Merrill Lynch Misleading Stock Ratings. The company’s analysts issued misleading stock ratings to lure business.
No one was more bullish on the dot.com stocks than Merrill Lynch. Even when less-sophisticated market-watchers started wondering whether the Internet company stocks were dangerously overpriced, the famed Wall Street brokerage firm refused to advise its clients to sell.
When the bubble burst, sending millions of dollars in investments by average Americans into the ether, Merrill Lynch invoked the Stupid Defense. It asked everyone to believe that one of the oldest, largest market analyst companies in the world didn’t see the collapse coming.
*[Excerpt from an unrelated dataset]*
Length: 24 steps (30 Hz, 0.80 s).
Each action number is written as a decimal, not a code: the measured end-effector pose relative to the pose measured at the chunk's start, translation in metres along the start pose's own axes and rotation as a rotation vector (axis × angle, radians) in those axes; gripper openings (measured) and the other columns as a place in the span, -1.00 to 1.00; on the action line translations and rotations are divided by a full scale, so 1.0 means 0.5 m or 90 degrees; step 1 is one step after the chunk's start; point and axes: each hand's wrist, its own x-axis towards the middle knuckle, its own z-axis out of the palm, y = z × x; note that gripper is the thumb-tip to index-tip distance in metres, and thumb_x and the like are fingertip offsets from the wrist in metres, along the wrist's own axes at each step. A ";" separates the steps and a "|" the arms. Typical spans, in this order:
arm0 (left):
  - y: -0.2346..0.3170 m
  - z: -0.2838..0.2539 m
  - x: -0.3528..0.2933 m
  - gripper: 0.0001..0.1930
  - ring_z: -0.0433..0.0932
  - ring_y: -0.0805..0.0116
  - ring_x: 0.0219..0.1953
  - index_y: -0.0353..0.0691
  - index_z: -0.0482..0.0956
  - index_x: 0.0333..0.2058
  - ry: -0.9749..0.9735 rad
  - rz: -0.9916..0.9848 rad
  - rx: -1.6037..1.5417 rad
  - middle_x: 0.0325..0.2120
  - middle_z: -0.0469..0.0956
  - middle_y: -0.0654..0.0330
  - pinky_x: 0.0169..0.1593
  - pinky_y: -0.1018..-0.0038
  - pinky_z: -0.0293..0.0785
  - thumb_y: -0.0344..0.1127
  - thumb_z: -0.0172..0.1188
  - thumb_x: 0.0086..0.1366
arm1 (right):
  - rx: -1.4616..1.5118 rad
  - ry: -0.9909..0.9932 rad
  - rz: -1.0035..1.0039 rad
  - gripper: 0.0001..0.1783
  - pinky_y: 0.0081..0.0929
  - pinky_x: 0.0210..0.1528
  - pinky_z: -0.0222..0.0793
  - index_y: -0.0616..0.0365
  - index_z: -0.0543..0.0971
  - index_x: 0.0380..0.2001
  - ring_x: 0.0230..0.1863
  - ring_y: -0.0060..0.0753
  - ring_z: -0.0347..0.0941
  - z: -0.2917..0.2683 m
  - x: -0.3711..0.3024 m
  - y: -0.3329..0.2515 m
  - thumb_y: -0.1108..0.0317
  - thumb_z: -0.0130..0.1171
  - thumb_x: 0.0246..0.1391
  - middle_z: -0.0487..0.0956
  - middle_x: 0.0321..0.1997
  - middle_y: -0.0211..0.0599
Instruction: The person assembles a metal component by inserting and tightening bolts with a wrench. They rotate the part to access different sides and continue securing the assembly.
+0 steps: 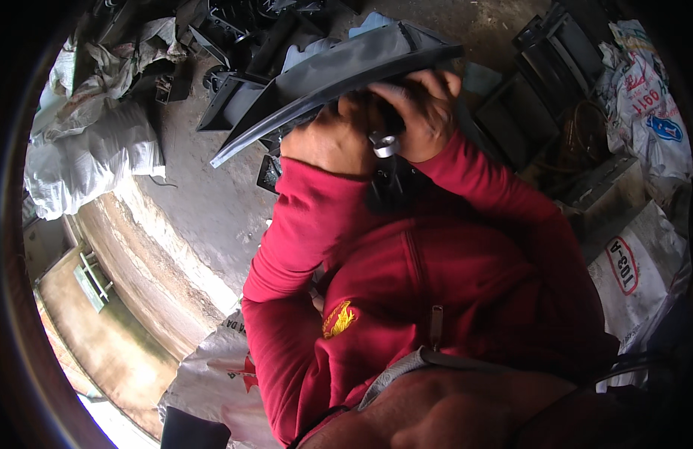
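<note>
A large dark grey-black curved panel (339, 72) with a raised rim is tilted up in front of me. My left hand (328, 142) is closed at its near edge, with the fingertips hidden behind my knuckles and the panel. My right hand (423, 112) grips the same panel farther right, fingers bent against its underside. Between my two hands is a short shiny silver collar (385, 146) on a dark piece; what it belongs to, and which hand touches it, I cannot make out.
Black frame-like parts (245, 34) lie heaped on the floor beyond the panel. More dark trays (522, 112) stack up at right, near white printed sacks (642, 97). White plastic bags (96, 153) rest at left, and a pale sack (219, 374) lies by my left elbow.
</note>
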 end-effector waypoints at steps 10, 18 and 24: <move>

Ordinarily, this would not be considered a good marketing strategy for a company whose profit rests on a reputation for being smart about such things. Now, it appears, claiming ignorance was clearly the lesser of two evils for Merrill Lynch.
According to New York Attorney General Eliot Spitzer, not only did Merrill Lynch analysts know the Internet stocks were tanking, but also they deliberately issued misleading positive ratings for them because Merrill Lynch was also soliciting those firms as investment banking customers.
In other words, Merrill Lynch put out phony stock ratings to shore up its corporate clients (and thus help Merrill Lynch), while hurting thousands of individual investors who trusted its advice.
You can now see how claiming to be stupid makes more sense than admitting you lied to people so you could make money even though they lost theirs.
internal e-mails
Spitzer’s damning charges are contained in a 37-page affidavit filed with the courts. They are the result of a nearly yearlong investigation of Merrill Lynch and are buttressed by thousands of internal e-mails among Merrill Lynch employees that make for fascinating, if infuriating, reading.
The affidavit details the honest appraisals of Internet companies, as contained in e-mail conversations between researchers and other company employees. These internal ratings ranged from “piece of junk” to “piece of crap” and “no hopeful news to relate …”
Meanwhile, the official published ratings of those stocks never went below a three (neutral) on a five-point scale. No stock ever got a four (reduce) or five (sell) rating, however poorly Merrill Lynch estimated it would do. The company avoided the embarrassment of giving a client a sell rating by simply not covering any stocks that it rated below three. This helped the corporate clients by keeping bad news quiet, but, again, it hurt individual investors who may not have recognized that the neutral three rating was, in fact, a distress signal.
Beyond that, Merrill Lynch gave one and two ratings to stocks its researchers knew were destined to collapse because the companies had nothing to offer. According to Spitzer, this was the result of conflicts of interest among Merrill Lynch’s supposedly independent Interent research analysts.
These analysts apparently were expected to recruit and maintain banking customers – and were compensated for doing so. This, despite the supposed “Chinese Wall” between bankers and research analysts at securities firms. This wall is supposed to prevent bankers from sharing inside information with other employees and from trying to influence supposedly independent analysts to give investment clients or potential clients good stock ratings. But this sharing of information and manipulating of ratings to benefit major investors appears to have been standard operating procedure at Merrill Lynch. In fact, the company seems to have used the promise of favorable ratings as a lure for potential banking customers.
The word on Wall Street is that this method of doing business is not limted to Merrill Lynch. If true, we should know soon enough because Spitzer’s office is investigating other top securities firms as well. Criminal charges are possible. But this report, on top of the outrageous behavior of executives, accountants and analysts in the Enron collapse and other recent corporate fiascos illustrates how lax enforcement has been of rules and laws governing the financial markets.
Spitzer has managed to get a court order requiring Merrill Lynch to reveal whether it has any business relationship with a firm on which it issues stock reports. At a minimum, this should be the case. The company itself says it will no longer tie analysts’ pay to business brought in, but rather to how well they analyze stock performances. That will help to rebuild the wall, but federal regulators need to make it stronger.
Spitzer may have spilled one of Wall Street’s dirty little secrets with this report. If so, good for him, and us. Millions of average Americans are now invested in the stock market. They need to know they can trust the advice they get from the Merrill Lynches of the world, within the boundaries of human error, not the limits of human deceit.